> [WHAT THE EXERCISE ASKS]:
Working through the entries below, find how many lines include "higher", then write only that number.

(Records from a data source)
>>>>>
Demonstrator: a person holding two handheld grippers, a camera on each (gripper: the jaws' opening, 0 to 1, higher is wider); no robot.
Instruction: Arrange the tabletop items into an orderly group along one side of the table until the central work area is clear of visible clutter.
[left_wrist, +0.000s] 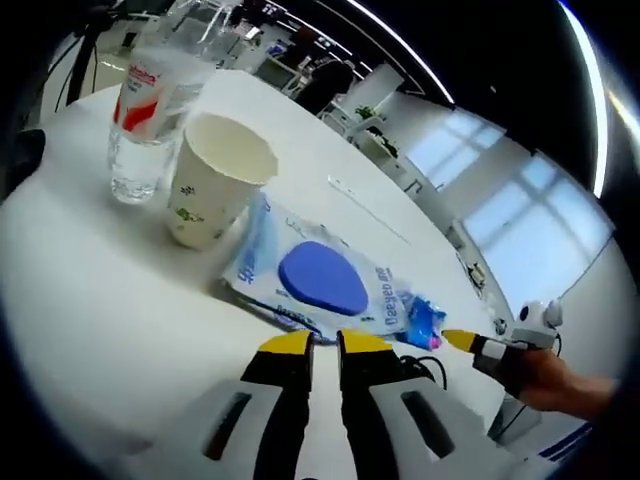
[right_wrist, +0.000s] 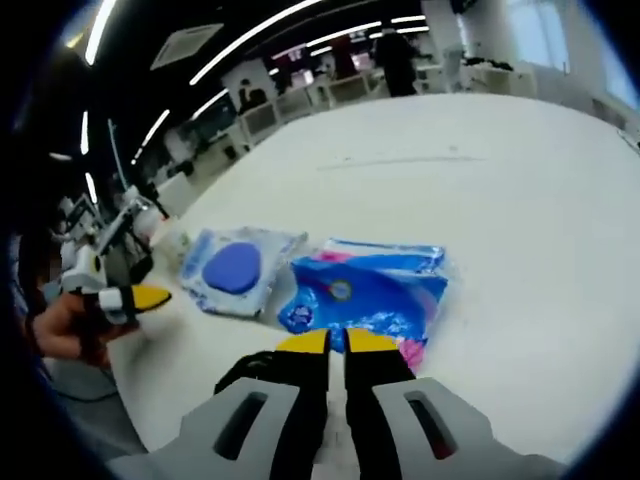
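The task is judged to be well under way but not finished. In the left gripper view a loose group is already formed near one edge of the white surface (left_wrist: 90, 300): a clear plastic water bottle (left_wrist: 150, 110) with a red and white label is stood upright, a paper cup (left_wrist: 215, 180) is set just beside it, and a wet-wipe pack with a blue oval lid (left_wrist: 320, 275) is laid flat next to the cup's base. A second, brighter blue packet (right_wrist: 370, 290) is seen in the right gripper view, lying just beside the wipe pack (right_wrist: 235, 270); whether the two packs touch cannot be told. The left gripper (left_wrist: 325, 345) is held low in front of the wipe pack with its yellow-tipped fingers pressed together and nothing between them. The right gripper (right_wrist: 335, 342) is placed at the near edge of the blue packet, its fingers likewise close together; whether a fold of the packet is pinched cannot be told. What is judged to remain is the squaring of the two packs against the cup and bottle. The rest of the surface is seen as a wide, bare white expanse. Beyond it, an open office-like room is shown, with rows of desks, ceiling strip lights and large bright windows.
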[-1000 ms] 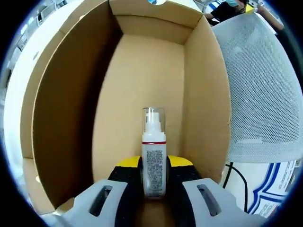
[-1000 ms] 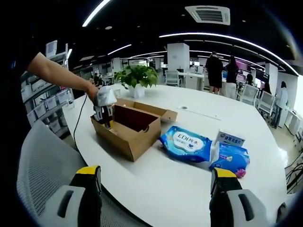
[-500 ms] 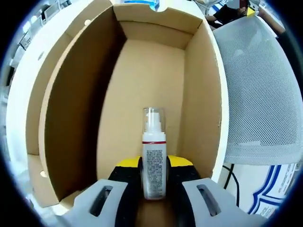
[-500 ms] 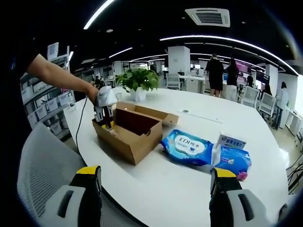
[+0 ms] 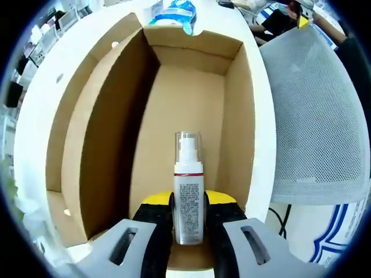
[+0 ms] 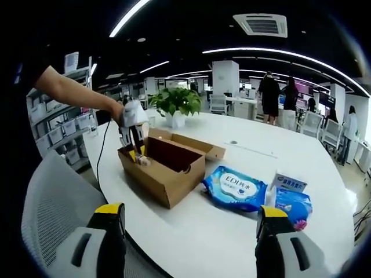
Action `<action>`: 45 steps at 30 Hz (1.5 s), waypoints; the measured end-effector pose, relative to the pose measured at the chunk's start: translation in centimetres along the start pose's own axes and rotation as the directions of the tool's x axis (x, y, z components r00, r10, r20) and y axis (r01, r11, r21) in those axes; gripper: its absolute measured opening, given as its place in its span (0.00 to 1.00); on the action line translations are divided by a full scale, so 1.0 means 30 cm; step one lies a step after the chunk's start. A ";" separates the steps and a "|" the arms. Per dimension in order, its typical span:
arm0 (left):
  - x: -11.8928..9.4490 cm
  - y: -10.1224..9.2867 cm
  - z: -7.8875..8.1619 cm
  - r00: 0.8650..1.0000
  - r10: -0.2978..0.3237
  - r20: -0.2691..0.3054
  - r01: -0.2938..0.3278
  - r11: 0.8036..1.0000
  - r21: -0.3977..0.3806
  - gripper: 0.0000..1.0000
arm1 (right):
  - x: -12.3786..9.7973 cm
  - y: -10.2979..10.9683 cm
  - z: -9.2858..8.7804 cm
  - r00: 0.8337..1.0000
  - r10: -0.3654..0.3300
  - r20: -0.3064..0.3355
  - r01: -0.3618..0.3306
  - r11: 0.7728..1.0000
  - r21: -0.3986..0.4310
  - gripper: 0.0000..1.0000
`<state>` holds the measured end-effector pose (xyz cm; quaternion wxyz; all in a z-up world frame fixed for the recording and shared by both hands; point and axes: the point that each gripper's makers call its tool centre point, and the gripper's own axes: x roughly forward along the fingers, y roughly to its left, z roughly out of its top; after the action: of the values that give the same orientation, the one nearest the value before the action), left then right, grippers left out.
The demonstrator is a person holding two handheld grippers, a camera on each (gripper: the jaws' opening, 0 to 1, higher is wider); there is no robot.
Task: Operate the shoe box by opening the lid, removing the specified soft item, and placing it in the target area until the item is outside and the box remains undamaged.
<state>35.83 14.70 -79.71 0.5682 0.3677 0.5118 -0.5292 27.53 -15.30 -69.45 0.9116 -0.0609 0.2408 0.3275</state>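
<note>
Corrugated brown card forms the shoe box (image 5: 191, 110), lid folded back, near the bench (image 6: 232, 226) edge. Left tongs (image 5: 189, 217) clamp a smooth white pump bottle (image 5: 188, 194) upright above the box floor, clear of the walls to spare them. Right tongs (image 6: 188, 231) stand wide open, holding nothing.

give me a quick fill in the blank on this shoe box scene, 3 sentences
1. The left hand-held gripper is shut on a pump ____.
2. The cardboard shoe box stands on a round ____ table.
3. The right hand-held gripper has its jaws ____, holding nothing.

Missing words: bottle; white; open
</note>
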 end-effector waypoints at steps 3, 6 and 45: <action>-0.022 -0.008 0.021 1.000 0.008 0.016 -0.008 1.000 0.017 0.18 | 0.006 0.008 0.012 1.000 0.011 0.007 -0.011 1.000 -0.012 0.91; -0.038 -0.015 0.040 0.999 0.012 0.033 -0.013 0.999 0.030 0.18 | 0.013 0.014 0.020 1.000 0.021 0.009 -0.020 1.000 -0.021 0.90; -0.161 -0.218 0.260 0.986 -0.052 0.161 0.012 0.971 0.240 0.18 | 0.098 0.174 0.095 0.982 0.181 0.056 -0.173 0.976 -0.133 0.63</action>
<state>31.34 7.19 -72.59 0.5519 0.3794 0.4015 -0.6247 27.36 -8.81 -68.10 0.8807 -0.0863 0.1929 0.4239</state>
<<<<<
> [OUTPUT OF THE EXERCISE]:
2